CGEM : Cap sur la gouvernance

CGEM : Cap sur la gouvernance

Sous le thème « Les principes révisés de l’OCDE en matière de gouvernement d’entreprise », le Comité éthique de la CGEM a organisé, mercredi 29 septembre, une conférence à Casablanca. La présence remarquée de Mathilde Mésnard, administrateur au sein de l’OCDE chargée des Affaires d’entreprise, a donné plus de profondeur au débat. Il en ressort que la confédération marocaine se dit prête à adhérer aux principes du Gouvernement d’Entreprise (GE) élaborée par l’Organisation de Coopération et de Développement économiques (OCDE).
« L’application des pratiques éthiques de la bonne gouvernance ne cesse de se développer et de se propager dans la gestion de l’entreprise, grâce à une prise de conscience aiguë chez le pouvoir public et le patronat », a indiqué Rachid Belkahia, président du Comité éthique de la CGEM, dans une déclaration à l’agence de presse, MAP
Cette prise de conscience des enjeux de la bonne gouvernance d’entreprise n’est pas une simple bonne parole, mais une pratique organisée et structurée par la loi sur les sociétés anonymes (SA) qui intègre les principes des pratiques éthiques au sein des entreprises marocaines.
Cette loi garantit la protection des intérêts minoritaires. Elle définit aussi clairement les responsabilités au sein de l’entreprise et prévoit l’introduction de la gestion duelle, le Conseil de surveillance et le Directoire.
Ce dispositif insiste également sur la nécessité de la mise en place des comités d’audit et aborde la rémunération des dirigeants d’entreprise, la responsabilité des administrateurs et des commissaires aux comptes, la transparence de l’information financière et des échanges financiers entre l’entreprise et ses actionnaires.

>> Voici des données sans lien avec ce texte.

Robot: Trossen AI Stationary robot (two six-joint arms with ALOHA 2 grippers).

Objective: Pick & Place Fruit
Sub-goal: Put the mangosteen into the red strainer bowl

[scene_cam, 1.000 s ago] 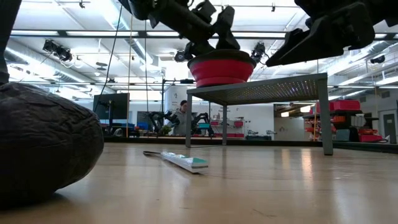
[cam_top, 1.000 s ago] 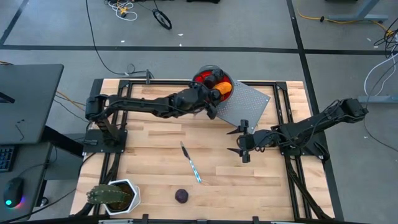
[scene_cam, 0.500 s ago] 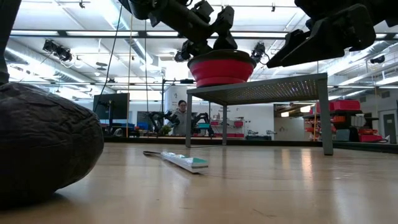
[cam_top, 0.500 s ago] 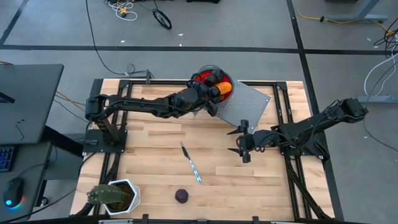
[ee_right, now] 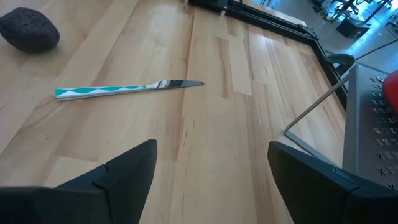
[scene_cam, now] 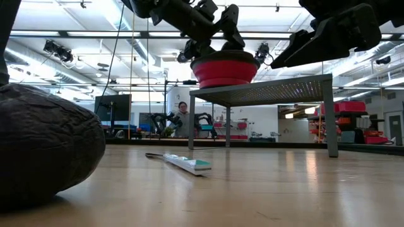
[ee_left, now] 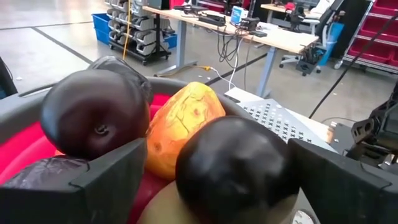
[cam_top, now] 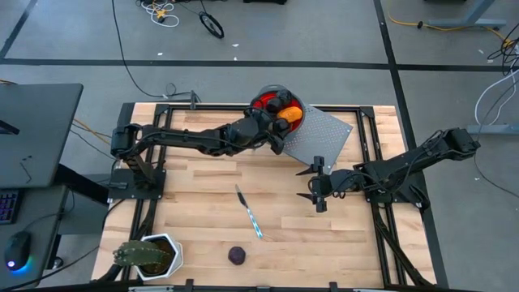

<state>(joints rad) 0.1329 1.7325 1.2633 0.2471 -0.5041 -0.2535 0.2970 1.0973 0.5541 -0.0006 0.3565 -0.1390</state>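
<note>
Looks nearly done: the red bowl (cam_top: 276, 108) on the metal stand (cam_top: 323, 134) is heaped with fruit (ee_left: 180, 134), the left gripper (cam_top: 276, 122) sits over it with fingers apart around a dark fruit (ee_left: 233, 165), while the right gripper (cam_top: 311, 184) waits spread wide near the stand, one purple fruit (cam_top: 236, 255) left beyond the knife (cam_top: 250, 212).
</note>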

La loi sur les SA intègre, en outre, la séparation entre la gestion assumée par le Directoire et le Contrôle et celle assurée par le Conseil de surveillance. Elle oblige les dirigeants d’entreprise à s’engager sur la stratégie et les décisions fondamentales envers l’Assemblée. Ce code de bonne conduite managériale s’est vu renforcer par un autre arsenal juridique concernant plusieurs secteurs d’activités économiques et environnementales. On peut citer, à titre d’exemple, la loi sur la concurrence et celle sur l’appel d’épargne. À la confluence des intérêts de l’entreprise et de l’Etat, la bonne Gouvernance « réconcilie l’entrepreneur avec l’Etat et favorise la transition vers la nouvelle entreprise marocaine, caractérisée par la trilogie Compétence-Responsabilité-Création de valeur », a estimé M. Belkahia.
Élaborés et adoptés par les pays du club OCDE, les principes du GE sont contenus dans cinq chapitres traitant des droits des actionnaires, du traitement équitable des actionnaires, du rôle des parties prenantes (actionnaires, employés et créditeurs), de la transparence et de la diffusion de l’information et de la responsabilité du Conseil d’administration. Par ailleurs, une démarche régionale a été initiée par l’OCDE destinée à impliquer les économies émergentes et transitoires dans le processus d’application de ce corpus de principes.
La Division des Affaires d’entreprises de l’OCDE a organisé, à cette fin, des rencontres, en 2003, avec les responsables des entreprises privées en Asie, en Amérique latine, en Russie et en Europe du Sud-Est.